Но мне не хотелось бы принимать на свой счет честь, которой я не заслуживаю. Первооткрывателем „Подстрочника“ был Дэн – крепкий парень с добродушной улыбкой, веселый, остроумный, никогда не унывающий, яростный противник тупой зубрежки.
Дэн поступил в нашу школу на семестр позже меня; определили его в самый младший класс – четвертый начальный. Не прошло и недели, как он заткнул нас за пояс, – в латинских виршах он разбирался похлеще иного римлянина. Похоже, он продал душу дьяволу – никакого другого объяснения его успехам найти было нельзя. Однажды в пустынном уголке Риджентс-парка, убедившись, что нас никто не подслушивает, он раскрыл мне свою тайну.
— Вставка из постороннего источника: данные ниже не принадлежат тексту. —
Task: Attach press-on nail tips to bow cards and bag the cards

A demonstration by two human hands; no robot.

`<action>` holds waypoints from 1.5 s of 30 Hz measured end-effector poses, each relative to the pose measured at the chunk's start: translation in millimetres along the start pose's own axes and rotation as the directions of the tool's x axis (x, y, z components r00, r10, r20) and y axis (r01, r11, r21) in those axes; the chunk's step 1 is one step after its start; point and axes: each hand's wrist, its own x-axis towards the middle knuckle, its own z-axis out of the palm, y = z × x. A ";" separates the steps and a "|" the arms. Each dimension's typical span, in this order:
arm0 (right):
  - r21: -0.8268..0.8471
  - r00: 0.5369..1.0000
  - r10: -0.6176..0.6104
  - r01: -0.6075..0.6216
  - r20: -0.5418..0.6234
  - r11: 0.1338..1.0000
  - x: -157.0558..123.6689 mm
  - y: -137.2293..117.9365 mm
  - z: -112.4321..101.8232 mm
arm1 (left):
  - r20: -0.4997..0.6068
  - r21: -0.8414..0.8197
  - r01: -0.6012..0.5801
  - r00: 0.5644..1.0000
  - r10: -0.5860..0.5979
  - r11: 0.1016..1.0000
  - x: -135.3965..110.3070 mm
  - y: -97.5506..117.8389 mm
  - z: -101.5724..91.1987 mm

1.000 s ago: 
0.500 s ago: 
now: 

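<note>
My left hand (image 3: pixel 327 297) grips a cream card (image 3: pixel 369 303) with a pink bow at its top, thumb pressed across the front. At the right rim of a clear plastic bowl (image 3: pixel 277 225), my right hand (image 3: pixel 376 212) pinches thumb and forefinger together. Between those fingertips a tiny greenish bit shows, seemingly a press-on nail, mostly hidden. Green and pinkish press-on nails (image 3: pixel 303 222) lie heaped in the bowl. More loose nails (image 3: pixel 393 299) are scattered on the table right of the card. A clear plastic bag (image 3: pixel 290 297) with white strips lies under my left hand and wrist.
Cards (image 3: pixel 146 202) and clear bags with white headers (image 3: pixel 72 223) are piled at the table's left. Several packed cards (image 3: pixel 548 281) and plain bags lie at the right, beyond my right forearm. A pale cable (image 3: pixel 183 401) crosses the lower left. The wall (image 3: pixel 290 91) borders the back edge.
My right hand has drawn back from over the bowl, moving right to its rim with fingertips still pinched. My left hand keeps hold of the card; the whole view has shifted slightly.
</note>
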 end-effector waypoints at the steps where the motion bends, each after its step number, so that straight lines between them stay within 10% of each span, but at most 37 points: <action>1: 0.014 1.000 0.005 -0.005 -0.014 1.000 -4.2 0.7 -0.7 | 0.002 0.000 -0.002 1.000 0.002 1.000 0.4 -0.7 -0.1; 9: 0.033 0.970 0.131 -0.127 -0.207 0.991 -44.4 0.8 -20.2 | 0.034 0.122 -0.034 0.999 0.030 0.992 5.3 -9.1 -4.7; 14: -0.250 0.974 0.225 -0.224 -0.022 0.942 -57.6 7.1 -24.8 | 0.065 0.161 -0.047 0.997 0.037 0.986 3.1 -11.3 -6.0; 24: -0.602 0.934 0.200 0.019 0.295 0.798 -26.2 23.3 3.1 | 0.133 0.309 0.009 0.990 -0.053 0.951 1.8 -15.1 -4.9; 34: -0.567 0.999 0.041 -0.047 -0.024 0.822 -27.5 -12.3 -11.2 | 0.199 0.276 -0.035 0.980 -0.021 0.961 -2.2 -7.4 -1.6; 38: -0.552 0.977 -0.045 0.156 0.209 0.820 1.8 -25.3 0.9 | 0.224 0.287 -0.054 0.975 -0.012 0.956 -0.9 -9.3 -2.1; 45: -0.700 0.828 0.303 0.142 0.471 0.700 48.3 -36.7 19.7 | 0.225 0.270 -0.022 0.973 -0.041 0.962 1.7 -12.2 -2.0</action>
– Не вздумай проболтаться, – потребовал он, – если об этом узнают, то нам с тобой крышка.
– Но разве это по-честному? – спросил я.
– Слушай меня, дурачок, – сказал Дэн. – Тебя сюда зачем послали? За что твой папаша выкладывает свои денежки? (Нечто вроде этого изрекал д-р Флорет, взывая к сознательности нерадивого ученика). Чтобы ты учился или валял дурака? Хочешь валять дурака, – продолжал Дэн, – тогда валяй по-честному. Хочешь учиться – думай сам: ты проучился четыре месяца, а я – всего лишь неделю. А кто лучше знает Овидия? Спорю, что я.
И он был прав.
Так что я тепло поблагодарил Дэна; на первых порах я пользовался его „Подстрочником“, а затем, скопив денег, приобрел свой собственный; кое-что из латыни я помню и по сей день, хотя употребить свои знания мне, увы, не представлялось случая. А не будь Дэна, я так бы и прозябал во мраке невежества.
Но что там латынь! Благодаря Дэну я получил куда более ценные знания. Природа наделила его смекалкой и его холодные, трезвые суждения остужали мою мечтательную горячность, Все четыре года мы были друзьями, хотя я никак не мог понять, за что мне такая честь – ведь Дэн был очень разборчив в людях, и мало кто удостаивался от него лестного отзыва. Он говорил, что „учит меня жить“, ведь таких дурачков и несмышленышей еще поискать надо. Никаких других, более веских доводов он не приводил, только ласково улыбался и трепал меня по затылку большой сильной рукой. Но без слов было все ясно. И я любил его; любил за то, что он большой и сильный, за то, что он красивый и добрый – ведь только слабые знают, что сильный может быть либо очень злым, либо очень добрым. Я все еще оставался маленьким мальчиком – избалованным, впечатлительным, робким; я стеснялся своих розовых щек, стеснялся кудрявых волос, которые, сколько я их ни мочил, хоть убей, не желали распрямиться. Я здорово вымахал, и, наверное, все мои витальные силы ушли в рост; уроки кончались поздно, на дом задавали много, да и сама школа находилась за тридевять земель; нагрузка была неимоверная. Я вставал в шесть и выходил из дому без пяти семь, чтобы поспеть на утренний поезд семь пятнадцать от станции Поплар; я доезжал до платформы, а оттуда до школы оставалась еще пара миль. Но этот путь казался мне сущей ерундой – на платформе меня всегда встречал Дэн. После уроков он провожал меня до станции, а когда я уставал и у меня начинала болеть спина – такой специфической болью, как будто вырезали из спины порядочный кусок, он, каким-то образом чувствуя это, обнимал меня за талию и, поддерживаемый его сильной рукой, я – нет, не шел, а будто бы ехал, как на извозчике, откинувшись на спинку сиденья.